Shoot around the Bottleworks District
the boutique Bottleworks Hotelan Art Deco gem that once housed the offices of Coca-Cola companies, the walkable 12-acre centers Bottleworks District† The recently restored district was the largest Coca-Cola bottling plant in Indiana before closing in 1964. The Garage Food Hall, the city’s first food hall and community-oriented marketplace with 20 independent local and regional vendors, is housed in two former van garages. Catch an indie movie on the Living room Theater or challenge friends to a game of table football, pinball or duckpin at Pins mechanical company† get a Lime scooter share so you can ride through the chic food and shopping center on wheels.
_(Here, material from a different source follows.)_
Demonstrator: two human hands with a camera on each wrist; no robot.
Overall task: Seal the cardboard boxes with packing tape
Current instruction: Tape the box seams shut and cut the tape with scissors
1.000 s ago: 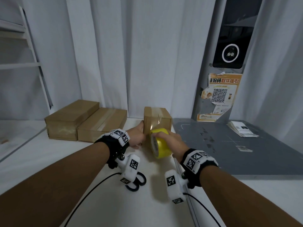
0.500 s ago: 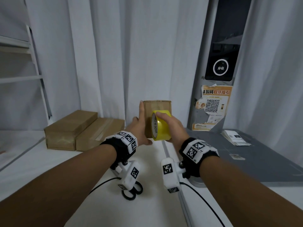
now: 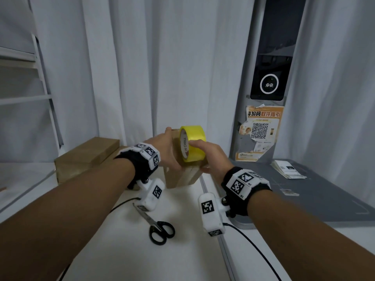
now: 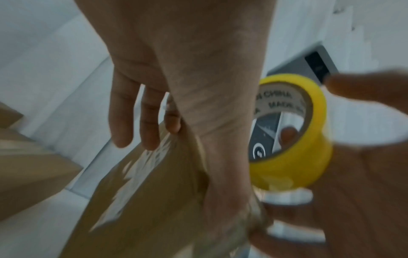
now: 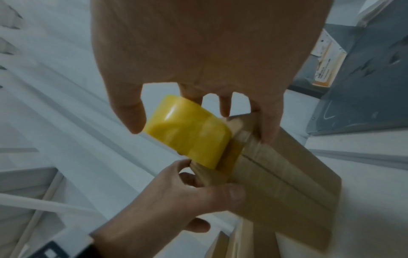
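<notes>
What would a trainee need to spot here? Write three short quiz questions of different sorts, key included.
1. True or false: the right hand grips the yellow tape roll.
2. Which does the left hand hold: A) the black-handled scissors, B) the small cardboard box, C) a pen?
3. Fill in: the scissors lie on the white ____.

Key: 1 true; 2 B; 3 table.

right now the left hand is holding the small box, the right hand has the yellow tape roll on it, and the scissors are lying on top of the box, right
Not quite: the head view shows the scissors lying on the white table below the wrists, not on the small box. The left hand does hold that box, and the right hand has the yellow tape roll on it.
</notes>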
Visit the studios and meet the artists of the Circle City Industrial Complex
Indianapolis’ largest and arguably most vibrant artist community spans the half-million-square-foot Circle City Industrial Complex (CCIC). Once upon a time, the Schwitzer Corporation, an early auto parts manufacturer, produced turbochargers here; today artists work and collaborate in the vast space. Every first Friday, the CCIC hosts an open studio event, inviting visitors to interact with local artists through special exhibitions, installations, and live art-making events. Enjoy a precision-engineered craft beer in the dog-friendly Centerpoint Brewingwhere a 30 barrel brewing system produces 3000 barrels per year, or a cocktail of 8th Day Distillery, makers of gin, rum and even absinthe. Or play a round of the newfangled sport of fowl – a boisterous game that combines soccer, bowling and cornhole – at Fowling Warehouse† The first person to knock over an opponent’s 10 pins (positioned in a typical bowling layout) with a football wins.